とてつもなく面倒くさそうな、そして自分たちを簡単に殺せそうな少女を目の前にして、盗賊たちは顔を引き攣らせた。
♢
「俺らは……冒険者くずれの盗賊だ…」
「いや話すのかよ!」
「話さなきゃダメだろ!そう、このジメジメしたやつが言ったみたいに俺らはかつて冒険者だった」
「なあ……デイビットは……大丈夫なのか………」
「て、手加減はしました」
「あれで!?」
「……というか、嬢ちゃんメモに書き残してるけど俺らの言葉遣い似すぎて誰が誰だか分からんくなるな」
「ジメジメしてるティオと、一言も喋らないスヴェン以外の、俺とデイビッドとロビーは口調同じだからな」
「よし!メリルお前語尾に♡つけて話せ」
「何言ってんだ!?♡」
「メリルは……律儀だな……」
「それいいですね!小説に使わせてください」
「使うな♡」
「ノリノリじゃねえか」
語尾に♡を付け始めたのがメリル、♡を付けさせたのがロビー、ぶっ飛ばされ伸びているのがデイビッド、ジメジメのティオ、ここまで喋ってないスウェン。
なんて愉快な盗賊たちなのだろうか。
「話を元に戻すぞ!俺らは元々冒険者として真っ当に稼いでたんだが、めちゃくちゃ強い魔物が現れて俺らでも倒せる魔物がいなくなっちまった。それで稼げなくなって家賃が払えず追い出され、生き延びるために盗賊を始めた。まだ3人の商人からしかお金を奪ってねえ」
「そうだ……奴隷だなんだと言ってたのは……やったことないのにイキっていた………」
「まあな…♡まさかお嬢ちゃんがこんなに強いとはな♡デイビッドがうちでは1番強いんだけどな♡」
「きっしょ」
「お前がこうさせたんだろうが♡」
「めちゃくちゃ強い魔物ってどんなのですか?」
「ドラゴンだ……俺らはこの先の少し大きな街にいたが……そこから首都への道に……ドラゴンが発生したんだ……」
「スライムとかは軒並み逃げちまってな♡もう無一文になっちまったし、故郷も捨ててきたから、盗賊になるのに抵抗はなかったな♡」
「メモ上のメリルがやばいことになってきたぞ」
「俺もやばいなって思ってる…♡なんだか楽しくなってきちまった…♡」
「わざとだろその言い方」
「……シンプルに……キモイ」
「そんなこと言うなよぉ♡」
目の前の盗賊たちの愉快さがどんどん上がっていくのに比例して、メモの中の盗賊(主に語尾に♡をつけているメリル)もやばくなってきた。
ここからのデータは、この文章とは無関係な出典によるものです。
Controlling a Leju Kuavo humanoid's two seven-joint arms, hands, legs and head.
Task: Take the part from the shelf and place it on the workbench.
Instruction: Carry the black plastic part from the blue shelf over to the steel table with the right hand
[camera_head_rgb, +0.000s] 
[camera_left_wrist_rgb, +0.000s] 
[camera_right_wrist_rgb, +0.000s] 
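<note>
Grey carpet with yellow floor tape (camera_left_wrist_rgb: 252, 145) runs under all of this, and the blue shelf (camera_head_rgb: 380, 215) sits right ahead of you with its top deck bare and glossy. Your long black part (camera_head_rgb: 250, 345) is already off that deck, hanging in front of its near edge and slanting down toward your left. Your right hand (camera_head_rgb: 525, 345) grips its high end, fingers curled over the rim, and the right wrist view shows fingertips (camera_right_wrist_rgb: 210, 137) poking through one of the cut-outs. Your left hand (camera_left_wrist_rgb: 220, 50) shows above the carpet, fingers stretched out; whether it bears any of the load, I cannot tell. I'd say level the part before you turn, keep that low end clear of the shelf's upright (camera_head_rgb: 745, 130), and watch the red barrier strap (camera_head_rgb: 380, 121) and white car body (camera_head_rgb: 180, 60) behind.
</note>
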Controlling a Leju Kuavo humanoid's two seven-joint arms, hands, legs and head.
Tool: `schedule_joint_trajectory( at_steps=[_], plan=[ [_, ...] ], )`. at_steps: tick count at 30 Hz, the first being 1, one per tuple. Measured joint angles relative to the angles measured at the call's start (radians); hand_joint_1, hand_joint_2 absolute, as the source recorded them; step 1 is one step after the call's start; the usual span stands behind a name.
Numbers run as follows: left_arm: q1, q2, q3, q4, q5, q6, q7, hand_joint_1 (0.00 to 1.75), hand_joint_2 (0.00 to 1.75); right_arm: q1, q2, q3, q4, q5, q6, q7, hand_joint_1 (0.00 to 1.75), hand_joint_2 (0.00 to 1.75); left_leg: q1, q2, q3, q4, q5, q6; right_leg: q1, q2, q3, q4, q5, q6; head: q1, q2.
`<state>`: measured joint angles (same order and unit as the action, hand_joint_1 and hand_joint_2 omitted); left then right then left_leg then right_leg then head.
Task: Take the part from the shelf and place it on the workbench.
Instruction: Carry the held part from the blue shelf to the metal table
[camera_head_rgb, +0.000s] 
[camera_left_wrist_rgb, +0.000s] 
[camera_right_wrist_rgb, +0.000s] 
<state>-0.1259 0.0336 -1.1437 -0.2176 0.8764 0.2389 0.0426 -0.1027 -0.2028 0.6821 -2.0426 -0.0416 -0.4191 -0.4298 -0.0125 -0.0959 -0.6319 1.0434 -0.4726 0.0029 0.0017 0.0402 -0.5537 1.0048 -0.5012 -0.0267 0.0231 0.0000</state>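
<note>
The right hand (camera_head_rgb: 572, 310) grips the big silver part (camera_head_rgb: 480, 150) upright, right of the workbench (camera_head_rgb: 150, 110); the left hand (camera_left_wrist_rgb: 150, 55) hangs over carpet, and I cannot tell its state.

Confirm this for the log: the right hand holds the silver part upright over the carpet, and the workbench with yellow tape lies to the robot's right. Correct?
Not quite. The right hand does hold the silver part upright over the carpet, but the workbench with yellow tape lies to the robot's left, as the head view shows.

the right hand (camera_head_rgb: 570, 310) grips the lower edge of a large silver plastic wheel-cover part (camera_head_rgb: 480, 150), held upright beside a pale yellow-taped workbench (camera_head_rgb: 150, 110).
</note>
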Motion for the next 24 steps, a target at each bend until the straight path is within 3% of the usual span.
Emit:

「もっとこう……わっと驚くような面白いエピソードが欲しいです」
「欲張りだな♡」
「面白いエピソード…?強いて言うならあそこで伸びてるデイビッドはこの中で一番純粋なやつだ。赤ちゃんはコウノトリが運んでくると思ってる」
「奴隷だってめっちゃ働く人のイメージだからな♡」
「……反対にスウェンは……めっちゃモテる。何も喋らず……筆談もしないやつなんだが………」
「それが不思議なんだよな。街に住んでた時はいつも違う女の子と歩いててな」
「ロビーは正直言ってバカなやつだ♡俺の語尾に♡つけさせたのもそうだが、痺れ草の汁をつけたナイフを見せびらかしてペロッとしてバターン!とか♡」
「前は湖を……海と勘違いして……はしゃぎまくっていたな…。湖の先に……街が見えてるのに……」
「うるせぇ!!それ言ったらメリル今黒歴史更新中だぞ!!」
「メリルは……バレンタインの時にわざわざチョコを買い……可愛らしい手紙をつけ……バカにするためにロビーの家の前に………置いていたな………喜んでるのを写真にとって……げらげら見せてきた……」
「ちょっと待てあれお前だったのか!?」
「気づいてなかったのか♡!?手紙の最後に『嘘ですバァァァカ』って書いただろ♡」
「照れ隠しかと…!くそぉぉぉ、俺の生涯たった1個のチョコがぁぁ!!こんな語尾に♡つけてるヤツに!!」
「そういうのです!そういうエピソードをもっとください!それを小説に書く!」
シャーロットは身内でのバカエピソードに歓喜し、目を輝かせて手をぶんぶんと振り始めた。
「盗賊相手にこんなこと聞いてるお嬢ちゃんも大分ヤバい♡」
「ああ相当やばい」
「……せめて普通……逆な気がするが……」
「逆もないだろ♡」
わいわいがやがやと愉快な盗賊たちとシャーロットで盛り上がっていたところ、身動ぎの音が聞こえる。振り返って見ると倒れていたデイビッドが起き上がっていた。